# Puerto Vallarta hikes - Las Animas trail (2014)



## T_R_Oglodyte (Feb 26, 2014)

Last year when we took the bus to Boca, we learned there was a coastal trail that connects Boca and Las Animas.  So this year we decided to investigate.

To reach the trail go up the stairs at the far side (western end) of the playa at Boca.  That puts you right on the trail. The trail first reaches Playa Los Colomitos, then continues on to Las Animas.  From Las Animas you can hike back, or grab a water taxi.  (Or take a taxi to one of the beaches and hike back.)

It's a very lovely trail.  We took it as far as Los Colomitos.  It ascends up to about 500 feet, then descends quickly down to Los Colomitos.  It's mostly jungle along the way.  It took us about 45 minutes each way - probably a little over a mile.  I believe that Los Colomitos is about halfway to Las Animas. Next time we're there we'll probably do the  hike all the way to Las Animas.  

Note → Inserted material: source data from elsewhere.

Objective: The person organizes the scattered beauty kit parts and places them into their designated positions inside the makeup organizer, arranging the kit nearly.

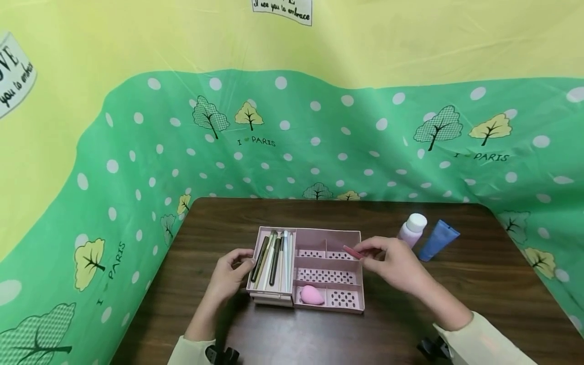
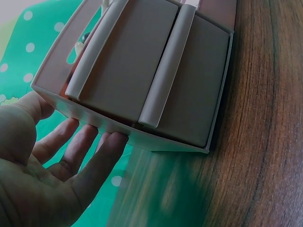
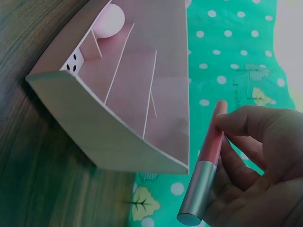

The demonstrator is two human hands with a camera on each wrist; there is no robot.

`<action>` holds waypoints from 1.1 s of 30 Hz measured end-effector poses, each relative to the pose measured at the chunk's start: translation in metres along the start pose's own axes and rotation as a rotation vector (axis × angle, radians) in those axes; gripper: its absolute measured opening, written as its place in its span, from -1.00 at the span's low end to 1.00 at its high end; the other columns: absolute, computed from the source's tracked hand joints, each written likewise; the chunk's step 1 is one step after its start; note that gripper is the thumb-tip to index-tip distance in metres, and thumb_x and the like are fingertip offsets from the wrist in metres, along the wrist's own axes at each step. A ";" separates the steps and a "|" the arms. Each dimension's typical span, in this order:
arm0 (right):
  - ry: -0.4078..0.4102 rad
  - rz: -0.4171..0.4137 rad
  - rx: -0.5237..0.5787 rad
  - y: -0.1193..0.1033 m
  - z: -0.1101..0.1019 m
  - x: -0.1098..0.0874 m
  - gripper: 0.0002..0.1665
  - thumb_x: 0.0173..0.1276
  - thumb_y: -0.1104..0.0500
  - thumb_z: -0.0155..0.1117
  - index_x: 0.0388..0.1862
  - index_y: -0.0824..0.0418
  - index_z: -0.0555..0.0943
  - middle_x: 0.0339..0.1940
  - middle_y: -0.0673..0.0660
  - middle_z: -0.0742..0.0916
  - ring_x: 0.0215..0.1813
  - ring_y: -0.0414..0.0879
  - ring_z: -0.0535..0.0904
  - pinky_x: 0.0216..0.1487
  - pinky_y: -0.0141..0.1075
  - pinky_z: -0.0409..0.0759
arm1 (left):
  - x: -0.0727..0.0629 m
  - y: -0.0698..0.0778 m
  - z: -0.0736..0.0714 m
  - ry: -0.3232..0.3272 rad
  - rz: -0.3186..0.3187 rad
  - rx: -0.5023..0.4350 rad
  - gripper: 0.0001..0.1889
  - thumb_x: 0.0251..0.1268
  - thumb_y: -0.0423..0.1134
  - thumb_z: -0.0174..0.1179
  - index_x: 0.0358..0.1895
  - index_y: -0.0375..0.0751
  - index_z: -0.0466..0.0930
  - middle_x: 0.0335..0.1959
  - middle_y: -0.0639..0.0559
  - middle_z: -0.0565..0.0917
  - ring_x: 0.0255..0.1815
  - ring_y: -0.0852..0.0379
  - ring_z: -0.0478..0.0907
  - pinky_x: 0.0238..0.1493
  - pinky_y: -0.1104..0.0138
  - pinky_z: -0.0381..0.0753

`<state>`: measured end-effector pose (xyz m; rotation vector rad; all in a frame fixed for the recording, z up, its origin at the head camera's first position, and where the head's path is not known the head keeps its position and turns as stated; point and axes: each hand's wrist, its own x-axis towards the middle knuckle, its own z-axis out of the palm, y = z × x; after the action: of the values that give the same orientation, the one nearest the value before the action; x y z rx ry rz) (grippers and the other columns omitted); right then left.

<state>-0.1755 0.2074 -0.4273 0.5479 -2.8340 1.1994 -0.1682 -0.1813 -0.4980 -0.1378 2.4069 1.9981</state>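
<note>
A pink desk organizer (image 1: 328, 236) stands on the table with several compartments. My left hand (image 1: 229, 274) rests against its left side; in the left wrist view the fingertips touch the wall below two closed drawers (image 2: 128, 61). My right hand (image 1: 396, 261) pinches a slim pink lip gloss tube (image 1: 352, 252) with a silver end (image 3: 196, 191), held above the organizer's right rear corner. Pencils and brushes (image 1: 275, 261) fill the left compartment. A pink makeup sponge (image 1: 312, 295) sits in a front compartment.
Right of the organizer stand a white-capped bottle (image 1: 412, 230) and a blue squeeze tube (image 1: 439, 240). The dark wooden table (image 1: 219, 215) ends at a green and yellow patterned cloth (image 1: 315, 126) behind and at the sides.
</note>
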 end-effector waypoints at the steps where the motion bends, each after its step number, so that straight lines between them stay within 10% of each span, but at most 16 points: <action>1: -0.007 0.000 0.001 -0.001 0.001 0.001 -0.74 0.25 0.34 0.44 -0.13 0.05 0.79 -0.38 -0.08 0.74 -0.37 -0.19 0.60 -0.37 -0.36 0.61 | 0.000 -0.001 0.000 0.003 0.003 0.003 -0.76 0.34 -0.40 0.29 0.04 -0.35 0.69 -0.25 -0.11 0.64 -0.31 0.20 0.58 -0.37 0.33 0.70; 33: -0.087 -0.083 0.004 -0.003 0.054 0.030 -0.77 0.23 0.32 0.48 -0.23 -0.02 0.80 -0.30 -0.11 0.79 -0.27 -0.26 0.63 -0.23 -0.35 0.65 | 0.001 -0.003 -0.001 -0.016 -0.013 0.003 -0.72 0.34 -0.36 0.30 0.08 -0.35 0.67 -0.18 -0.13 0.68 -0.20 0.15 0.62 -0.27 0.31 0.73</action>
<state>-0.1963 0.1586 -0.4585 0.7277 -2.8482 1.1958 -0.1694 -0.1824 -0.5010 -0.1363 2.3935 1.9818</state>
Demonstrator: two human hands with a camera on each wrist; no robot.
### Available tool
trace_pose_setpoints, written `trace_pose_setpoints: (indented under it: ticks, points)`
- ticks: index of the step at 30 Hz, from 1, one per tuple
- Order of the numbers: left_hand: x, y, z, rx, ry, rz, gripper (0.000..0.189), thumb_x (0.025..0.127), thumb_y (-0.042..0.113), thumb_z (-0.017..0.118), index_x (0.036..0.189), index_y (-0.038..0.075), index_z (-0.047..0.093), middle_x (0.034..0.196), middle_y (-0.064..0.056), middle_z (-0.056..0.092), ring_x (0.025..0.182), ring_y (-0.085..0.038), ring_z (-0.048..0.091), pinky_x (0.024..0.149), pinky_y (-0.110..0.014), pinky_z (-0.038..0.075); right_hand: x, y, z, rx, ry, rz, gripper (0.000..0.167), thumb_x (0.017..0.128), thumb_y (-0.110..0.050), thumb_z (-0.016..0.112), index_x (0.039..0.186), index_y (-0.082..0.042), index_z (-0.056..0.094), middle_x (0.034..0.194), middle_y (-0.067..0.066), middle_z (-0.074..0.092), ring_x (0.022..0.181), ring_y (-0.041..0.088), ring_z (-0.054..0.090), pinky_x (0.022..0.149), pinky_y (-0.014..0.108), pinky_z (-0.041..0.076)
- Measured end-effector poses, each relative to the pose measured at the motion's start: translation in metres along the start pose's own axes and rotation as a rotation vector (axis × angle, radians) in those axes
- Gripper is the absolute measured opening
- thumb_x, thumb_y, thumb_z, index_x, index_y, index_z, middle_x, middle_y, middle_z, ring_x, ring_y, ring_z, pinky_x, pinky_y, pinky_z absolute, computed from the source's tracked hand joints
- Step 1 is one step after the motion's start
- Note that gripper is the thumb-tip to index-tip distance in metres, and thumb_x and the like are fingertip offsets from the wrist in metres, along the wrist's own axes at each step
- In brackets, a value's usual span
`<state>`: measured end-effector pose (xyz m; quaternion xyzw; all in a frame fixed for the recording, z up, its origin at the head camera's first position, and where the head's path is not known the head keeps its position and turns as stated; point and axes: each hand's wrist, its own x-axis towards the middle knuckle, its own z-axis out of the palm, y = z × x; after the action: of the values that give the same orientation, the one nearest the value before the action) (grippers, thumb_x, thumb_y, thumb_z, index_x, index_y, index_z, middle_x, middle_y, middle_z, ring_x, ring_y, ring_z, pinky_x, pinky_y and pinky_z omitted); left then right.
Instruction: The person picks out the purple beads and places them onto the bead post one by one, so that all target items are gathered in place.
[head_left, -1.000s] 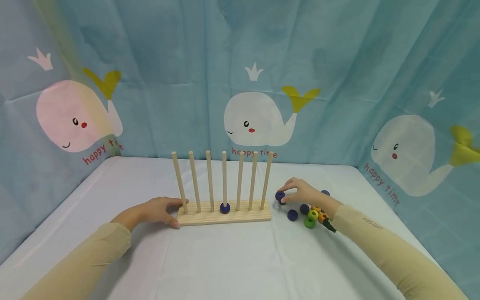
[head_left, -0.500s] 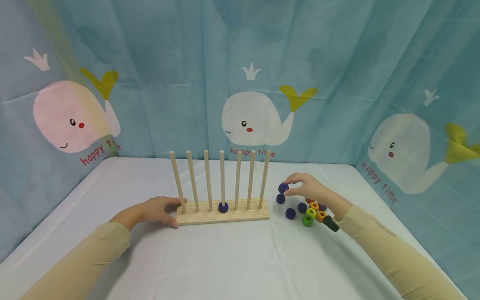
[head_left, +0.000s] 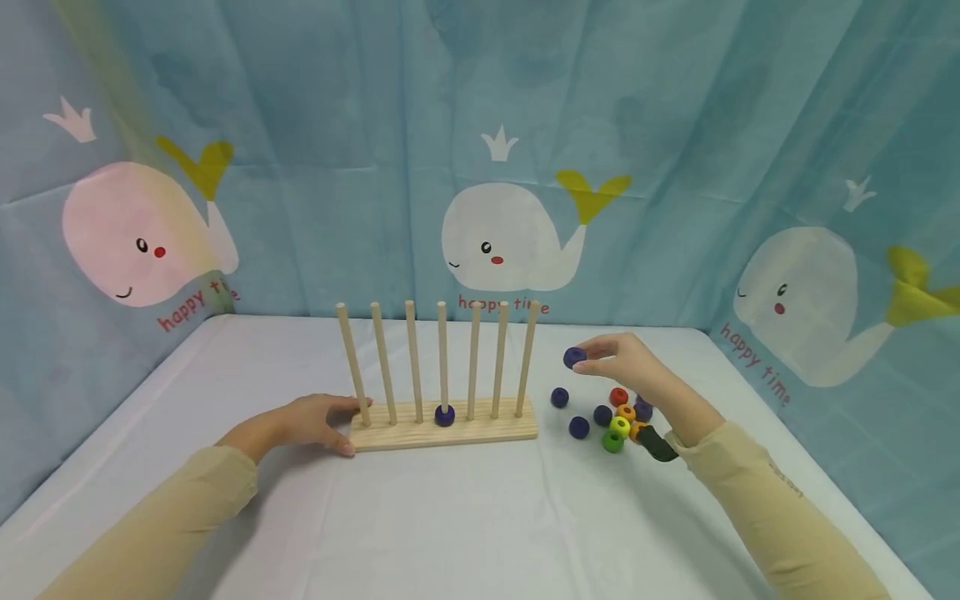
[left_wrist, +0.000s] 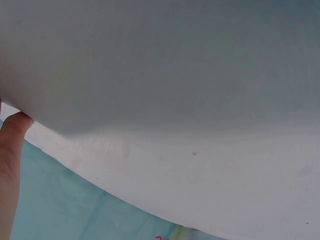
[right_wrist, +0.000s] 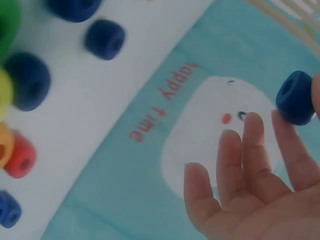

In terms of technical difficulty, it's moderate.  I hiked it in ordinary sandals, and wished I had worn something with more support and traction.  There were a few areas where it was slippery due to a bit if loose sand and gravel on hard rock.  When wet I imagine it could be muddy. Overall it was pretty similar to many of the trails in the Waimea Canyon area on Kauai.   

At this time of year bugs are minimal, though we did use up the last of the bug repellant we picked up the day before at the botanical garden. During wetter times I'm sure they might be fierce. Bring water. There's also a nice little waterfall located right next to the beach where the stream that feeds the beach makes it's last drop to sea level.

Here are some shots I took along the way using my phone:

looking toward Nuevo Vallarta






Playa Los Colomitos






The stairs on the far side of the beach are where the trail continues on to Las Animas.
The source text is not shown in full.